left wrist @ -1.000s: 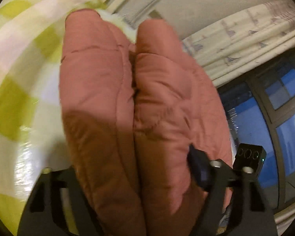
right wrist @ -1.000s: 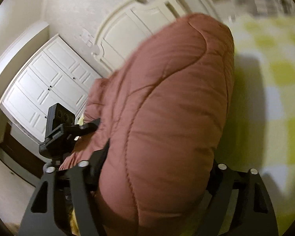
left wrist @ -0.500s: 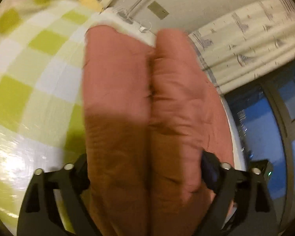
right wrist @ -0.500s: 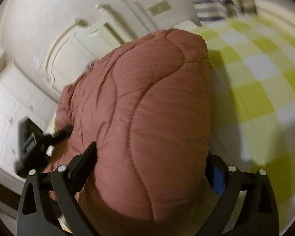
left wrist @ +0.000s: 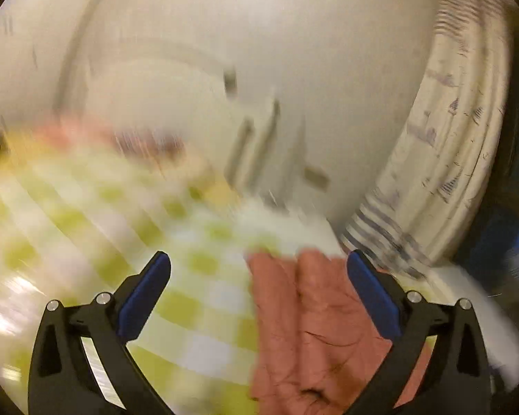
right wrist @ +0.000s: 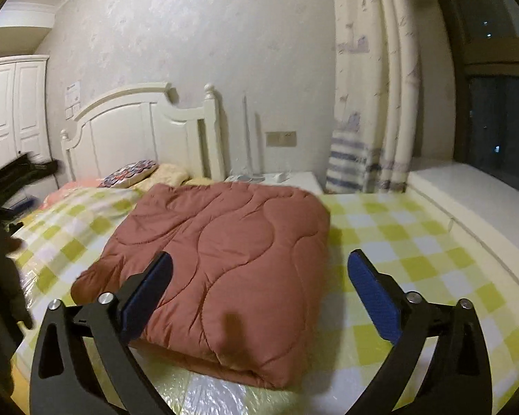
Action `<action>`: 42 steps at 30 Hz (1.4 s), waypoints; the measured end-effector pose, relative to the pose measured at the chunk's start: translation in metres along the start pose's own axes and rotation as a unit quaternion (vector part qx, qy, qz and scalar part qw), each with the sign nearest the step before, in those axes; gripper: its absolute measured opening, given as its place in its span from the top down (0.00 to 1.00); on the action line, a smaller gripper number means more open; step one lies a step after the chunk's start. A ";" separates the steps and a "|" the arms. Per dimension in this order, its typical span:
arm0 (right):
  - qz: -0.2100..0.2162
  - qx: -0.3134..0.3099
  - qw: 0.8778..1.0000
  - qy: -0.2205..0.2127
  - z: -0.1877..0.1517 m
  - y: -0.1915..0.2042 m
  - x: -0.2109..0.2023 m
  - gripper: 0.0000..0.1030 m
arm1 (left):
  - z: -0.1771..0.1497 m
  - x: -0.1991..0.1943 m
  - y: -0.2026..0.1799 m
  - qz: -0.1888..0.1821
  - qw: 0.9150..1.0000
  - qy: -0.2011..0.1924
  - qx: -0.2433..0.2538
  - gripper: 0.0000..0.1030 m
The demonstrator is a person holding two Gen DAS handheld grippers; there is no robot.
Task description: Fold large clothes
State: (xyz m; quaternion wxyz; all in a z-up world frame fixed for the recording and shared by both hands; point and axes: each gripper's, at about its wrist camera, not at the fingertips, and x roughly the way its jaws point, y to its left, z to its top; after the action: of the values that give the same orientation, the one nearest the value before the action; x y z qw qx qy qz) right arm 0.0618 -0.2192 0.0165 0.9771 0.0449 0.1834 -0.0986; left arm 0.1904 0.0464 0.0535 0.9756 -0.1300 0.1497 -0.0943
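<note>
On the bed (right wrist: 415, 242) the folded quilt (right wrist: 218, 259) lies just ahead of both tongs, right tongs (right wrist: 259, 294) and left tongs (left wrist: 259, 294), spread apart and empty.

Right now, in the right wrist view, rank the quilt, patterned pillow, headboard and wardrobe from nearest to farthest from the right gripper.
1. Folded pink quilt: just ahead of the right gripper, on the bed.
2. Patterned pillow: beyond it, left.
3. White headboard: behind the pillow.
4. White wardrobe: far left, by the wall.
</note>
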 end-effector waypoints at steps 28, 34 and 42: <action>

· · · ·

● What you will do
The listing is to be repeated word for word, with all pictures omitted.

● Your response
left wrist @ -1.000s: 
right wrist @ -1.000s: 
left wrist @ -0.500s: 
right wrist @ -0.500s: 
left wrist @ +0.000s: 
right wrist @ +0.000s: 
Action `<action>`: 42 steps at 30 Hz (1.4 s), waypoints; the measured end-effector pose, relative to the pose measured at the chunk's start: translation in metres along the start pose's own axes and rotation as a unit quaternion (vector part qx, qy, qz and scalar part qw), each with the sign nearest the step before, in those axes; gripper: its absolute measured opening, given as its place in its span from the top down (0.00 to 1.00); on the action line, a smaller gripper number means more open; step one lies a step after the chunk's start. A ";" separates the steps and a "|" the arms. Per dimension in this order, its typical span:
arm0 (right):
  - qz: -0.2100..0.2162
  - qx: -0.3134..0.3099
  - qw: 0.8778..1.0000
  - qy: -0.2205..0.2127
  - z: -0.1877..0.1517 m
  - y: -0.1915..0.2042 m
  - x: -0.2109..0.2023 m
  - gripper: 0.0000..0.1030 m
arm1 (left):
  - z: -0.1771..0.1497 m
  - x: -0.1991..0.1943 m
  - y: -0.2026..0.1799 m
  - qz: -0.1888..0.1821
  - qw: 0.9150..1.0000
  - qy: -0.2011..0.1924
  - qx: -0.2433..0.2538
  - gripper: 0.0000..0.1030 m
The demonstrator is a person holding two Gen DAS handheld grippers; there is no robot.
Task description: Fold large clothes
State: (xyz m; quaternion wxyz; all in a z-up world frame fixed for the recording and shared by both hands; point and axes: each gripper's, at about its wrist camera, not at the fingertips, and x roughly the way its jaws point, y to its left, z to its top; after the action: of the values that give the same orientation, the one nearest the value before the action; x y z qw qx qy qz) right arm 0.0618 -0.2192 0.0165 0.9771 0.0449 0.1834 -0.0986; left arm 0.1904 0.0464 0.0535 0.9756 -0.1300 0.1497 -0.0943
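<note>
On the bed (right wrist: 415, 242) the folded quilt (right wrist: 218, 259) lies just ahead of both tongs, right tongs (right wrist: 259, 294) and left tongs (left wrist: 259, 294), spread apart and empty.

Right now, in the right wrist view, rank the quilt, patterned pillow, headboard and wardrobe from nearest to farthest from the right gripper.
1. Folded pink quilt: just ahead of the right gripper, on the bed.
2. Patterned pillow: beyond it, left.
3. White headboard: behind the pillow.
4. White wardrobe: far left, by the wall.
</note>
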 end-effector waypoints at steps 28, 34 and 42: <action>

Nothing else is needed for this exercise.